__Exercise prompt__
Your task is to print all of the data below exactly, with no pictures included.
──────── Supplied material
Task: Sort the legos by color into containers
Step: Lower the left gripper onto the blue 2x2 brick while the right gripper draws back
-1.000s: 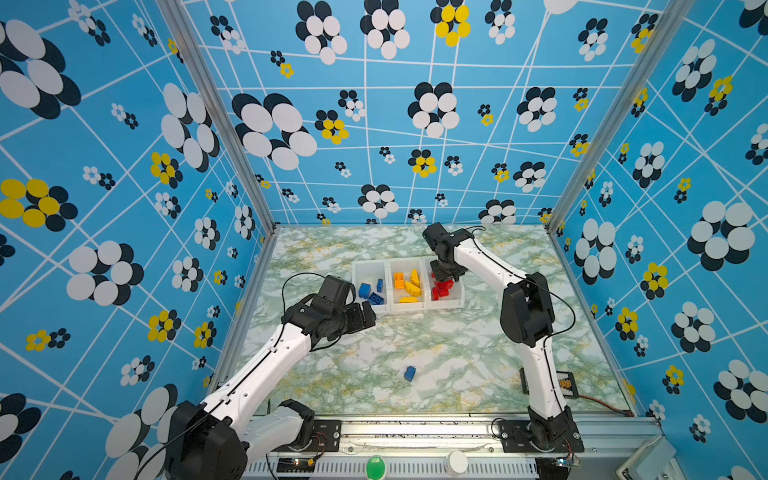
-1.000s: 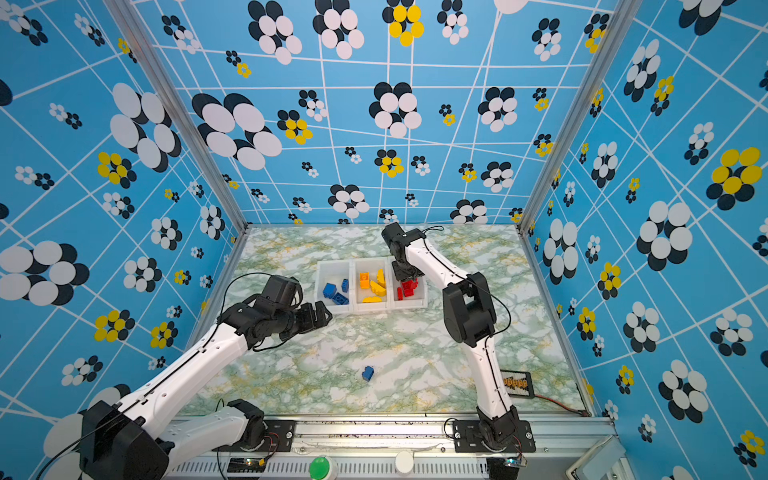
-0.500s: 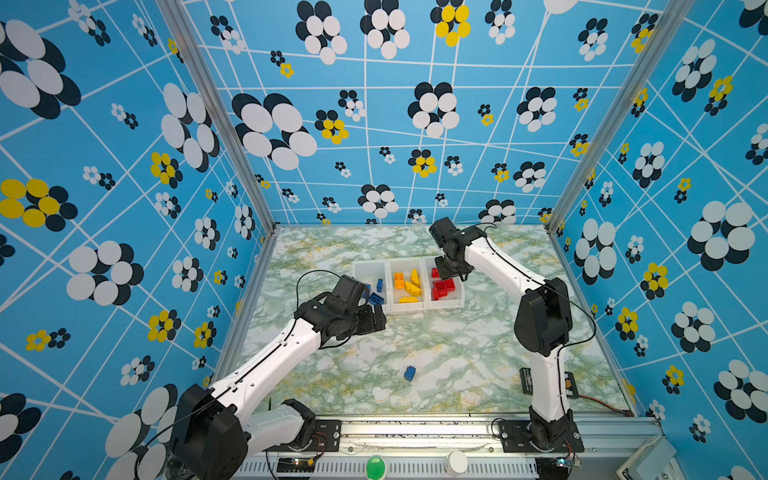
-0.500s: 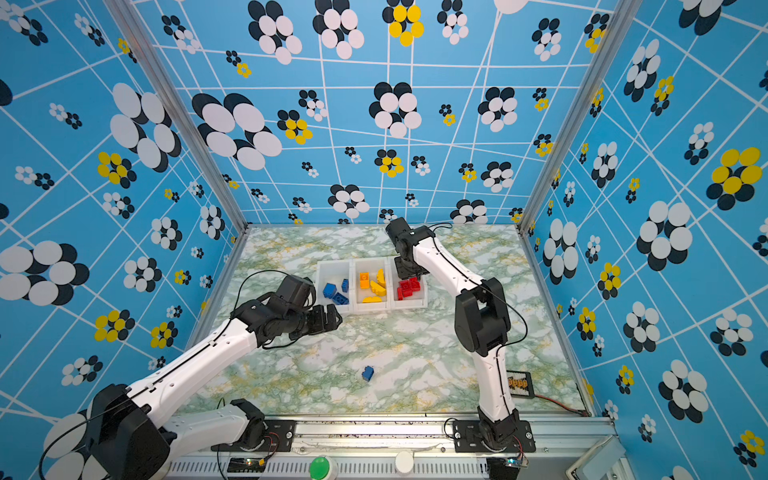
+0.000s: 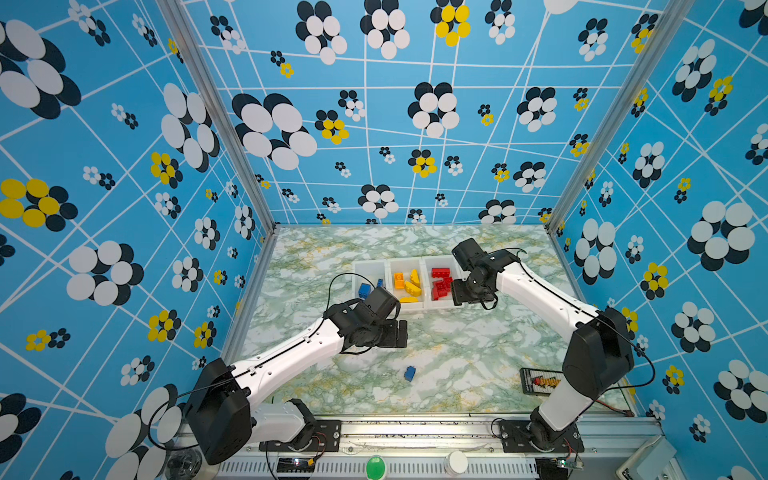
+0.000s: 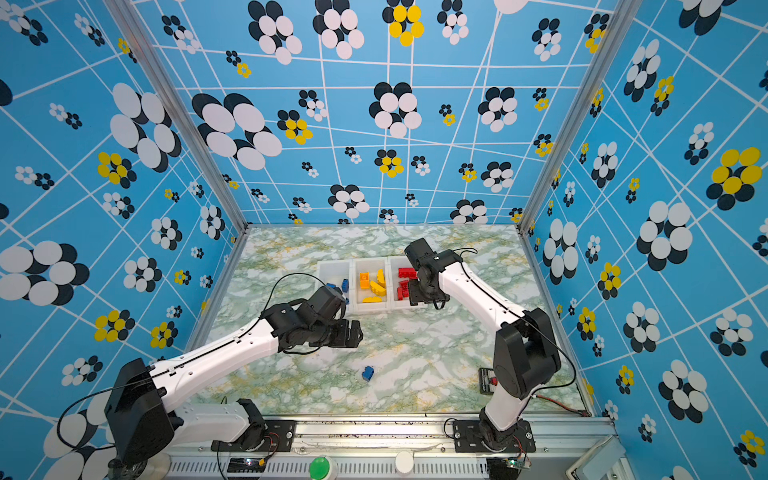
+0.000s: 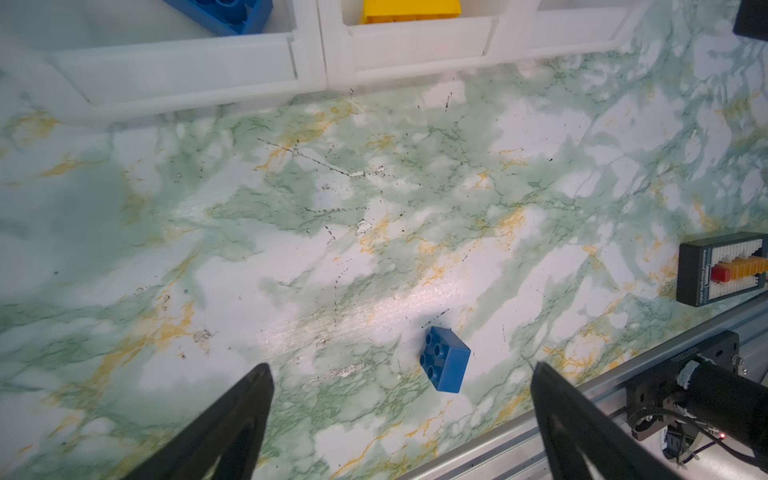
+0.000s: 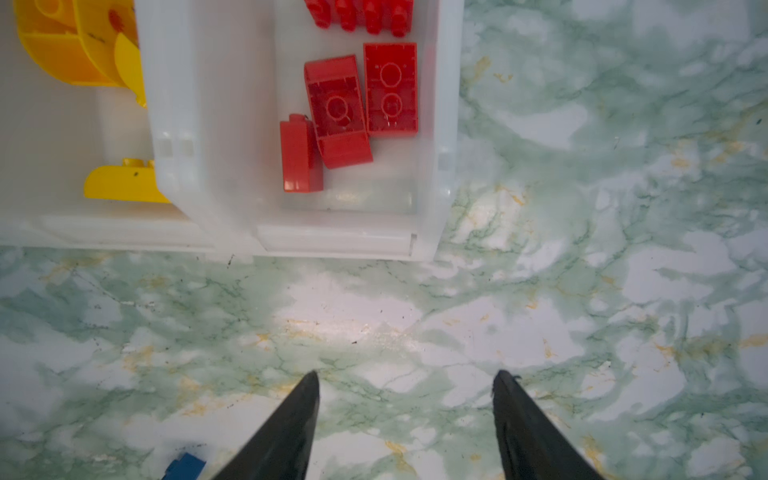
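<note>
A green-veined marble tabletop [image 5: 478,353], enclosed by blue flower-print walls [image 5: 374,124], bears one loose blue brick [image 5: 409,373]; left gripper [image 7: 401,368] and right gripper [image 8: 407,373] gape empty.

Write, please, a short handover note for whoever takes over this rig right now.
Claws: left claw open and empty above the table, near the loose blue brick; right claw open and empty by the right bin.
Done: red bricks in the right bin, yellow bricks in the middle bin, blue bricks in the left bin.
Left: the loose blue brick lies alone on the table; it goes in the left bin.
</note>
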Action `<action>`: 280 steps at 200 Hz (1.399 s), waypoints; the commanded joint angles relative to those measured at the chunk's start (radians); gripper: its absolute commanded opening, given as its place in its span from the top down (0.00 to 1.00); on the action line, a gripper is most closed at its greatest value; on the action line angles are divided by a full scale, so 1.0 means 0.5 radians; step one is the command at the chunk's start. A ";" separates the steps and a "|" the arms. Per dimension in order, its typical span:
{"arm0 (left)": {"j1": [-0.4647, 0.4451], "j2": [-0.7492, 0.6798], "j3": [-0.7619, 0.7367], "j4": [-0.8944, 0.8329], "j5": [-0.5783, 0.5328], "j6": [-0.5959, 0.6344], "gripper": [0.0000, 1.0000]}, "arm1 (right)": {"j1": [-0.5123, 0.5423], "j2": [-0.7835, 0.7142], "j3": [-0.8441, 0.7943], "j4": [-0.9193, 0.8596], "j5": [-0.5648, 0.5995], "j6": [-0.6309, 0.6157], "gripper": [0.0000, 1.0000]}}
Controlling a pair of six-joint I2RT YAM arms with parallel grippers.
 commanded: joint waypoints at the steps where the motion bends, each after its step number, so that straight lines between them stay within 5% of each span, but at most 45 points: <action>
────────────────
__Output of the task__
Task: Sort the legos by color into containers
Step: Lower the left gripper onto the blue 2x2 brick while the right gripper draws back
-1.000s: 
-1.000s: 
-0.500s: 
-0.500s: 
+0.000s: 
+0.000s: 
+0.000s: 
+0.000s: 
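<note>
A green-veined marble tabletop [image 5: 478,353], enclosed by blue flower-print walls [image 5: 374,124], bears one loose blue brick [image 5: 409,373]; left gripper [image 7: 401,368] and right gripper [image 8: 407,373] gape empty.

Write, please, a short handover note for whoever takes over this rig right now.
Claws: left claw open and empty above the table, near the loose blue brick; right claw open and empty by the right bin.
Done: red bricks in the right bin, yellow bricks in the middle bin, blue bricks in the left bin.
Left: the loose blue brick lies alone on the table; it goes in the left bin.
</note>
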Action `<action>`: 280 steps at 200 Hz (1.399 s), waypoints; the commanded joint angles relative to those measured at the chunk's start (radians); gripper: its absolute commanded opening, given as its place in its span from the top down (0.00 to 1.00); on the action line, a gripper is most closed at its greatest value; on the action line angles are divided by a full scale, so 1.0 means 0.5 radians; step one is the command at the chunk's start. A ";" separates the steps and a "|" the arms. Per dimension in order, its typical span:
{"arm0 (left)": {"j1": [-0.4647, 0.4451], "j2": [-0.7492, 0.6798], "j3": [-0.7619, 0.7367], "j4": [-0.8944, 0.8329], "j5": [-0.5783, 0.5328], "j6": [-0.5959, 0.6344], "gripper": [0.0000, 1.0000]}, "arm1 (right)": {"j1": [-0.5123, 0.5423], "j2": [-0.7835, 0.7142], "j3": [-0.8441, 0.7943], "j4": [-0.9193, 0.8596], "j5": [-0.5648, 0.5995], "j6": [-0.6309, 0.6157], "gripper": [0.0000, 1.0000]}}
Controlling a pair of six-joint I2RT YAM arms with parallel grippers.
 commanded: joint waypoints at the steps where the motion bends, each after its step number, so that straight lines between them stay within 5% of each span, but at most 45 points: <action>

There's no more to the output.